Reproduce every entry in the listing without alteration.
▬▬▬
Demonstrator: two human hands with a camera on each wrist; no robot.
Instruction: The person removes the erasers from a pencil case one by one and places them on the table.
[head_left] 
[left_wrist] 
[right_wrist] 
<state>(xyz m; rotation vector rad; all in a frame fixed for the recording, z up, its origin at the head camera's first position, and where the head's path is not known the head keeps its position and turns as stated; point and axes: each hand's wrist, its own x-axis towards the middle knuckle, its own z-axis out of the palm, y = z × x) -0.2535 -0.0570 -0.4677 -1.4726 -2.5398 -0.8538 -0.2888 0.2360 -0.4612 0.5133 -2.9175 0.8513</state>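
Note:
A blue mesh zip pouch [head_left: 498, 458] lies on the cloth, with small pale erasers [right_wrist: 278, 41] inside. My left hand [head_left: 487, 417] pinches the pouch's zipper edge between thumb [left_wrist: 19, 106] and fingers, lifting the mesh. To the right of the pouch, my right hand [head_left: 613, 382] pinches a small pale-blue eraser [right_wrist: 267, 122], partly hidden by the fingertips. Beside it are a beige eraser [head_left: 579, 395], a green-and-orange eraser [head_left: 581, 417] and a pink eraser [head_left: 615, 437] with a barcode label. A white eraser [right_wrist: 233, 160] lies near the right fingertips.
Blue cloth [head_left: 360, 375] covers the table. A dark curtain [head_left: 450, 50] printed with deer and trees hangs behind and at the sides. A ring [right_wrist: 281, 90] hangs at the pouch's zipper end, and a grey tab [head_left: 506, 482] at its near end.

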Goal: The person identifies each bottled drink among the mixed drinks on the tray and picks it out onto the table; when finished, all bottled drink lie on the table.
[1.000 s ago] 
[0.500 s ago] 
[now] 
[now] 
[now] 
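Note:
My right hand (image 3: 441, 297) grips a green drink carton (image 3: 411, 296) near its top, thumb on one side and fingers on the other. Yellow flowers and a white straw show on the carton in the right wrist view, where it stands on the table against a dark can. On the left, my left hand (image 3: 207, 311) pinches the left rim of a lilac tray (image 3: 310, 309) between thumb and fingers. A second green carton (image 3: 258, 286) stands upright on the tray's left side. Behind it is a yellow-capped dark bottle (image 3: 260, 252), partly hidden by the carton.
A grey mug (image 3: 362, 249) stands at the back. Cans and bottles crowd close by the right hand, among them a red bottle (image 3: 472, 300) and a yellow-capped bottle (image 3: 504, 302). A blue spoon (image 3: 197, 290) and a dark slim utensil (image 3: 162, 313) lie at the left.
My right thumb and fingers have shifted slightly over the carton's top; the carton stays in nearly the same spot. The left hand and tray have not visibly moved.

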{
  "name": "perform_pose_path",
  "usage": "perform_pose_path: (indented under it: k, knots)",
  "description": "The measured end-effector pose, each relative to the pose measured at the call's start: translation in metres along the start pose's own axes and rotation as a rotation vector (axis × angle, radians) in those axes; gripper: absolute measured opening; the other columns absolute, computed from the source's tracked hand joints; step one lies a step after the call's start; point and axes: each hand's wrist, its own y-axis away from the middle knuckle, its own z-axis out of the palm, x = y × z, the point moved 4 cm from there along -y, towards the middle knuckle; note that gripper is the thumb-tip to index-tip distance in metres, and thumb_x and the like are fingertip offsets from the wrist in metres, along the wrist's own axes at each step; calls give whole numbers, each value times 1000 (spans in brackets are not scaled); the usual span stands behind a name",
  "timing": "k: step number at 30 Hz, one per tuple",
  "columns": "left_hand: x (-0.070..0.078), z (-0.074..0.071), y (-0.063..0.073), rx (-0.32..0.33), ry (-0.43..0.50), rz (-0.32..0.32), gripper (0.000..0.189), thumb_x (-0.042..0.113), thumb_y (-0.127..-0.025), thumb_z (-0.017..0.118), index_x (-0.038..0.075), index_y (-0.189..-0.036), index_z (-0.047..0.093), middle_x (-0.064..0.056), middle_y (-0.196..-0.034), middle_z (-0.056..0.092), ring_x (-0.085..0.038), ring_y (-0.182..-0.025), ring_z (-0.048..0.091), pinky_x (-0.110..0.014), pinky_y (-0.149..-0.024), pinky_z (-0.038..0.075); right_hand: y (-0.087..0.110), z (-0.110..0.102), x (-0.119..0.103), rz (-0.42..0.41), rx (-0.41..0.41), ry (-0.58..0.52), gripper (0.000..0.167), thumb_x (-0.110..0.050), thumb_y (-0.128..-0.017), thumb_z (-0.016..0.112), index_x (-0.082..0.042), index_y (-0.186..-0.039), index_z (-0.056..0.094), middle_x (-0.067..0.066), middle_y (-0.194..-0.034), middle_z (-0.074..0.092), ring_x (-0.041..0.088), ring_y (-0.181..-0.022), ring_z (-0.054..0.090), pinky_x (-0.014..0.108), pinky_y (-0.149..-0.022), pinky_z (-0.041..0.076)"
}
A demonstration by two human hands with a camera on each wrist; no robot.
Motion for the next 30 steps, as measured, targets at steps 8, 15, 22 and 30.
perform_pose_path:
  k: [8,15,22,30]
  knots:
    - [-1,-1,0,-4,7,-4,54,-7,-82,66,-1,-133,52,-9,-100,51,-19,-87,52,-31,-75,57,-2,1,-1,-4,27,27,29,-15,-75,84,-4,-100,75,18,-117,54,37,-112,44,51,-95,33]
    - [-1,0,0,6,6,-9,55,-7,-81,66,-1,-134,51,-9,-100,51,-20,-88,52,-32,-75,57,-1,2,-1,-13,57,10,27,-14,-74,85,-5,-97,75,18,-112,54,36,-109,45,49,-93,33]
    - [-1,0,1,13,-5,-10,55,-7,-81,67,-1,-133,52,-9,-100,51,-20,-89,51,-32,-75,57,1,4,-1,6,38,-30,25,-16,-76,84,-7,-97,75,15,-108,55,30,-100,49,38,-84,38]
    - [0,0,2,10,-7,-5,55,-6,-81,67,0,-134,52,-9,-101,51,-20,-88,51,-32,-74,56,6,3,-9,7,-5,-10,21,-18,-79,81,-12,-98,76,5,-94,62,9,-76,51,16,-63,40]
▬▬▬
**Response box**
Demonstrator: two human hands with a camera on each wrist; no robot.
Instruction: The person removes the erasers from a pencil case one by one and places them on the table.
[head_left] 
[left_wrist] 
[right_wrist] 
<state>(xyz m; rotation vector rad; all in a frame fixed for the recording, z up, its origin at the head camera's first position, and where the head's path is not known the head keeps its position and turns as stated; point and axes: each hand's wrist, its own x-axis towards the middle knuckle, its own z-axis out of the palm, y = z × x) -0.2535 -0.0570 -0.4677 -1.4726 -2.5398 -0.8538 -0.2888 0.2360 -0.4612 0.5133 -2.9175 0.8513</state>
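Note:
A blue mesh zip pouch [head_left: 498, 458] lies on the cloth, with small pale erasers [right_wrist: 278, 41] inside. My left hand [head_left: 487, 417] pinches the pouch's zipper edge between thumb [left_wrist: 19, 106] and fingers, lifting the mesh. To the right of the pouch, my right hand [head_left: 613, 382] pinches a small pale-blue eraser [right_wrist: 267, 122], partly hidden by the fingertips. Beside it are a beige eraser [head_left: 579, 395], a green-and-orange eraser [head_left: 581, 417] and a pink eraser [head_left: 615, 437] with a barcode label. A white eraser [right_wrist: 233, 160] lies near the right fingertips.
Blue cloth [head_left: 360, 375] covers the table. A dark curtain [head_left: 450, 50] printed with deer and trees hangs behind and at the sides. A ring [right_wrist: 281, 90] hangs at the pouch's zipper end, and a grey tab [head_left: 506, 482] at its near end.
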
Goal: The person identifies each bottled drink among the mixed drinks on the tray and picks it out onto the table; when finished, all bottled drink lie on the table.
[1.000 s ago] 
[0.500 s ago] 
[now] 
[now] 
[now] 
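Note:
My right hand (image 3: 441, 297) grips a green drink carton (image 3: 411, 296) near its top, thumb on one side and fingers on the other. Yellow flowers and a white straw show on the carton in the right wrist view, where it stands on the table against a dark can. On the left, my left hand (image 3: 207, 311) pinches the left rim of a lilac tray (image 3: 310, 309) between thumb and fingers. A second green carton (image 3: 258, 286) stands upright on the tray's left side. Behind it is a yellow-capped dark bottle (image 3: 260, 252), partly hidden by the carton.
A grey mug (image 3: 362, 249) stands at the back. Cans and bottles crowd close by the right hand, among them a red bottle (image 3: 472, 300) and a yellow-capped bottle (image 3: 504, 302). A blue spoon (image 3: 197, 290) and a dark slim utensil (image 3: 162, 313) lie at the left.
My right thumb and fingers have shifted slightly over the carton's top; the carton stays in nearly the same spot. The left hand and tray have not visibly moved.
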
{
  "name": "perform_pose_path",
  "usage": "perform_pose_path: (indented under it: k, knots)",
  "description": "The measured end-effector pose, each relative to the pose measured at the call's start: translation in metres along the start pose's own axes and rotation as a rotation vector (axis × angle, radians) in those axes; gripper: absolute measured opening; the other columns absolute, computed from the source's tracked hand joints; step one lies a step after the call's start; point and axes: each hand's wrist, its own y-axis away from the middle knuckle, its own z-axis out of the palm, x = y × z, the point moved 4 cm from there along -y, towards the middle knuckle; note that gripper is the thumb-tip to index-tip distance in metres, and thumb_x and the like are fingertip offsets from the wrist in metres, along the wrist's own axes at each step; calls give whole numbers, each value times 1000 (spans in brackets are not scaled); the usual span stands behind a name",
  "timing": "k: step number at 30 Hz, one per tuple",
  "columns": "left_hand: x (-0.070..0.078), z (-0.074..0.071), y (-0.063..0.073), rx (-0.32..0.33), ry (-0.43..0.50), rz (-0.32..0.32), gripper (0.000..0.189), thumb_x (-0.042..0.113), thumb_y (-0.127..-0.025), thumb_z (-0.017..0.118), index_x (-0.038..0.075), index_y (-0.189..-0.036), index_z (-0.047..0.093), middle_x (-0.064..0.056), middle_y (-0.196..-0.034), middle_z (-0.056..0.092), ring_x (-0.085..0.038), ring_y (-0.182..-0.025), ring_z (-0.048..0.091), pinky_x (-0.110..0.014), pinky_y (-0.149..-0.024), pinky_z (-0.038..0.075); right_hand: y (-0.087..0.110), z (-0.110..0.102), x (-0.119..0.103), rz (-0.42..0.41), rx (-0.41..0.41), ry (-0.58..0.52), gripper (0.000..0.167), thumb_x (-0.110..0.050), thumb_y (-0.128..-0.017), thumb_z (-0.016..0.112), index_x (-0.082..0.042), index_y (-0.186..-0.039), index_z (-0.056..0.094), middle_x (-0.067..0.066), middle_y (-0.194..-0.034), middle_z (-0.074..0.092), ring_x (-0.041..0.088), ring_y (-0.181..-0.022), ring_z (-0.054..0.090), pinky_x (-0.014..0.108), pinky_y (-0.149..-0.022), pinky_z (-0.041..0.076)"
}
A demonstration by two human hands with a camera on each wrist; no robot.
Motion for the next 30 steps, as measured, targets at steps 8, 15, 22 and 30.
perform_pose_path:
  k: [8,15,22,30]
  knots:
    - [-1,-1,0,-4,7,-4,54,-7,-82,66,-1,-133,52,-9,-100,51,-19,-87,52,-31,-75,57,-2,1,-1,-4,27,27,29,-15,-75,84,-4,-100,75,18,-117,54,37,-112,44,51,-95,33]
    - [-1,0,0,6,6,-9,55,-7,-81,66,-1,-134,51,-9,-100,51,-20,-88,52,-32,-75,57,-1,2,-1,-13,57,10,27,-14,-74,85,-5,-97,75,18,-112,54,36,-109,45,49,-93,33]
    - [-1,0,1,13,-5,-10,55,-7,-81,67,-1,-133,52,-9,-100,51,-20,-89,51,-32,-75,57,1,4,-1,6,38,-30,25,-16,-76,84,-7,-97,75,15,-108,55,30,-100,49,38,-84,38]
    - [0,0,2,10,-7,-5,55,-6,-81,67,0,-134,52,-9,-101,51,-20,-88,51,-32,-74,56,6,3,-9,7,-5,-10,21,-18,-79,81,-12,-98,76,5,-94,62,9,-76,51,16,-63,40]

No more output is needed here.